Self-image can be changed or improved by engaging in activities that enhance one’s skills, abilities, and appearance, such as learning new things, exercising, grooming, and dressing well. Self-image can also be improved by seeking positive feedback from others, such as friends, family, mentors, or therapists. Additionally, self-image can be improved by challenging negative thoughts and beliefs about oneself and replacing them with more realistic and positive ones.


self-esteem is a term that refers to how a person evaluates their own worth and abilities. Self-concept is a broader term that encompasses the cognitive and affective aspects of one’s identity, such as beliefs, values, emotions, and goals. self-esteem is often considered as a component or dimension of self-concept, but it is not synonymous with it.

One way to understand the relationship between self-esteem and self-concept is to use the analogy of a house. Self-concept is like the structure and design of the house, while self-esteem is like the paint and decoration. Self-concept provides the foundation and shape of one’s identity, while self-esteem adds colour and style. Both are important for creating a comfortable and attractive living space, but they are not the same thing.
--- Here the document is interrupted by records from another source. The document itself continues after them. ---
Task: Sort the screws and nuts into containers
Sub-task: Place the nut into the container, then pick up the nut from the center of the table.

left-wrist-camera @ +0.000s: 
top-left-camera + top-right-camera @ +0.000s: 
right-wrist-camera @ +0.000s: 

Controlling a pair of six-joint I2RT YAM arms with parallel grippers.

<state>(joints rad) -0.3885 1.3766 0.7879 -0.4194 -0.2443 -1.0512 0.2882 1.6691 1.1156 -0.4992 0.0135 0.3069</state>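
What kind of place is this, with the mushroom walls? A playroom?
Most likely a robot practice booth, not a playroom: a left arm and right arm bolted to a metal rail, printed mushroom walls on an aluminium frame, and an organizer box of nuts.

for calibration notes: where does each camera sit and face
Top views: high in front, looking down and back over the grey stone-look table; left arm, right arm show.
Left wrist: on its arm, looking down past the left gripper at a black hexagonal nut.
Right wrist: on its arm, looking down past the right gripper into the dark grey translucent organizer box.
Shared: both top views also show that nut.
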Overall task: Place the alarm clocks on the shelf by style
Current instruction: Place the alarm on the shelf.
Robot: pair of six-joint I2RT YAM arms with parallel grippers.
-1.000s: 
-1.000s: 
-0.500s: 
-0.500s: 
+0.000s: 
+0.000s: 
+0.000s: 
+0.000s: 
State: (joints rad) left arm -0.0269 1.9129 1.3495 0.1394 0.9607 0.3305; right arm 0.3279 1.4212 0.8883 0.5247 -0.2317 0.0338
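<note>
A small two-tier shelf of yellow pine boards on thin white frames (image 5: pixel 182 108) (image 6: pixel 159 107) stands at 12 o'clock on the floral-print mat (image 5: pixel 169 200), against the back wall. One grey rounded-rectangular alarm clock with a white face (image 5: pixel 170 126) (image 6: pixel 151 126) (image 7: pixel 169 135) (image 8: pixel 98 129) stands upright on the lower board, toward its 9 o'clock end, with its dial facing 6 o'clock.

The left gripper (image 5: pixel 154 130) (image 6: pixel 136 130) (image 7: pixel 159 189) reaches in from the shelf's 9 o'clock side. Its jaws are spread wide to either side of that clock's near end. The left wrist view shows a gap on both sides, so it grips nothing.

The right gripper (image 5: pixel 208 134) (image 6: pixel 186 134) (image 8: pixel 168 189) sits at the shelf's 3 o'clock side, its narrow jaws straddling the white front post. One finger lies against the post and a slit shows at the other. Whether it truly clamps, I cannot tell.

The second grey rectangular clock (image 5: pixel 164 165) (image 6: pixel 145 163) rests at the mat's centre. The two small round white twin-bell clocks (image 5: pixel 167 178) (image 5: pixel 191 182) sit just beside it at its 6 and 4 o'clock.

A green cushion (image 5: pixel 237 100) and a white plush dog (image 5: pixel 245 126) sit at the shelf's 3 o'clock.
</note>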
Another way to explore the meaning of self-esteem as related to self-concept is to examine how they influence each other. Research has shown that self-esteem can affect self-concept by enhancing or diminishing certain aspects of one’s identity. For example, a person with high self-esteem may emphasize their positive traits and achievements, while a person with low self-esteem may focus on their flaws and failures. Conversely, self-concept can affect self-esteem by providing feedback and validation for one’s worth and abilities. For example, a person with a positive and coherent self-concept may feel more confident and satisfied with themselves, while a person with a negative and fragmented self-concept may feel more insecure and unhappy.

In summary, self-esteem and self-concept are related but distinct concepts that describe different aspects of one’s identity. self-esteem is an evaluative judgment of one’s worth and abilities, while self-concept is a cognitive and affective representation of one’s identity. self-esteem and self-concept can influence each other in various ways, depending on their level and quality. Understanding the meaning and relationship between these two concepts can help one improve their psychological well-being and personal growth.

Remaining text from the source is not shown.